How to film a virtual video interview remotely using Zoom
Video conferencing tools like Zoom offer a really exciting opportunity to businesses large and small, and their ability to create video to promote themselves and connect with their clients and colleagues. Next to Skype, Zoom is probably the most well known platform out there, and a great choice to filming videos remotely. Now, if you’re going to use Zoom to film interview videos then there are a few restrictions that you need to be aware of, and a couple of decisions you need to make before you get started.
PREPARING YOUR INTERVIEWEE & THE SETTING THE FRAME
It’s highly likely that your interviewee is not used to being interviewed through Zoom, they may not have used the platform before, or may have only used it for video conferencing where the composition and other video aesthetics are not as important. It doesn’t take much to prepare an interviewee for the video, just a few steps to take them through.
Firstly, help them to position or reposition their camera (i.e. their laptop or computer) so that the video frame is as visually pleasing as possible.
Secondly, help them to tidy up the background environment as best they can. If you’re filming videos for marketing purposes, then you want to do as much as you can to create a professional image as possible. We’re not trying to change the background here, merely tidy up clutter and remove anything that might be sensitive.
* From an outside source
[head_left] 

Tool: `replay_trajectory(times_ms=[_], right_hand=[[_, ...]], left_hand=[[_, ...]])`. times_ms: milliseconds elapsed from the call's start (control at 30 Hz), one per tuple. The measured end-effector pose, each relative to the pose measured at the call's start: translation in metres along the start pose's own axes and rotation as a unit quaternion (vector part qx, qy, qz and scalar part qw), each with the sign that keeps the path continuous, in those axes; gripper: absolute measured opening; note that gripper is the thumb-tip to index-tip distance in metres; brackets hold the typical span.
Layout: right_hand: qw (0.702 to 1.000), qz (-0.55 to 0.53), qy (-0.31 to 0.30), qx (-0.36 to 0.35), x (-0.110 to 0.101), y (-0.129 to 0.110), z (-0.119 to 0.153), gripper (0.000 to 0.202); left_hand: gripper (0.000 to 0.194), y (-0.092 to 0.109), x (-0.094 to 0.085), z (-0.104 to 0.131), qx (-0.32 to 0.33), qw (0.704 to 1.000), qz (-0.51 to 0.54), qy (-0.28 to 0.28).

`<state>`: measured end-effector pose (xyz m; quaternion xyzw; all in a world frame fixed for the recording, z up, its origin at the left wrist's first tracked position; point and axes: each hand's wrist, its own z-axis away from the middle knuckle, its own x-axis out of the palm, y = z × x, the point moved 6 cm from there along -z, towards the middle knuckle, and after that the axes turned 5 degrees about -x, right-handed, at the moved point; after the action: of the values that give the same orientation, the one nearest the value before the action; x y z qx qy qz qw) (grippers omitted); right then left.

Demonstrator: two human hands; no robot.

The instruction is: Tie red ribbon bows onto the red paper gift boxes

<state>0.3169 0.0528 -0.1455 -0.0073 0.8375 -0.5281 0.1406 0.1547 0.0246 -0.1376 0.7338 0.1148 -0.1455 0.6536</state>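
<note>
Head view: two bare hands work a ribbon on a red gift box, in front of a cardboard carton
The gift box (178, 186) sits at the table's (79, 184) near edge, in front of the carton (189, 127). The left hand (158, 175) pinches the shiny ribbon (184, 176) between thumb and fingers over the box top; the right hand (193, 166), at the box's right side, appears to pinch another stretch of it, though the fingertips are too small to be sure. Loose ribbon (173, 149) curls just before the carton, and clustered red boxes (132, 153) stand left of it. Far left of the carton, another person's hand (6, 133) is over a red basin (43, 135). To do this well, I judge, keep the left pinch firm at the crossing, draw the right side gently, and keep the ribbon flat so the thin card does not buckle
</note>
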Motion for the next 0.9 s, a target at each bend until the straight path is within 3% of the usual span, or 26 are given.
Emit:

Thirdly, help your interviewee to position themselves in the frame, you want to make sure they have enough head room so the top of their hair isn’t cut off, but not so much that there is a massive gap above them. You’ll also likely want them sat in the centre of the image, unless you are planning on adding graphics alongside them, in which case you might want to position them to one side or the other.
VIDEO CAPTURE CHOICES
Recording video through video conferencing platforms like this obviously has some technical disadvantages and the resolution and visual quality won’t be as high as it would with a proper video camera, however for ease of use, speed and the ability to speak with and record interviews with people around the globe without the need to travel is exponentially powerful.
Now there are two different ways that you can capture video through Zoom, both have their uses, but depending on how you want to use the video later on, will define which option you go for.
Grid view is fantastic if you yourself want to be part of the video. This is especially beneficial for people looking to capture interview content for social media or record a discussion interview video.
However, if you’re going to mainly be interviewing someone else, then you’ll want to consider the normal view. However when in this viewing mode, Zoom will automatically cut between the speakers by using sound to indicate who it should cut too. This is very important when recording an interview, where you want to capture footage of your interviewee. If you make too much noise, Zoom will quickly cut to your face, then back again, which will ruin your recording and mean that you’ll need to find something else to cut too in the edit to cover this up. This might be particularly beneficial for PR and Marketing agencies who are looking to interview their clients remotely to then create a range of video content.
RECORDING AND EDITING
Before you start the interview you’ll be able to change the video recording settings both for yourself and your interviewee. Now remember, this is a webcam and Zoom is a video conferencing platform, so the settings are limited. However you’ll be able to set the recording to HD and choose to save it in a external video editor friendly format, which is great if you plan on editing the footage either yourself or through an external video editor.
When changing the settings, you’ll need to ask and guide your interviewee to do the same, as any settings you change on your computer will only affect your camera settings.
You’ll also be able to choose where the video recording is saved to, so make sure you choose someone on your computer where you can find the footage easily. You won’t be able to view the recording whilst recording the video, or whilst the meeting is still running. When you end the meeting Zoom will convert the video into .MP4 files which you can then do whatever you like with.
As far as I can tell, the footage recorded through Zoom is 720p, so it’s not quite full HD, but is more than adequate for social media and press releases, especially if you followed the steps to prepare the interviewee and the image frame. This footage can then be imported like any other video clip straight into any editing software you use.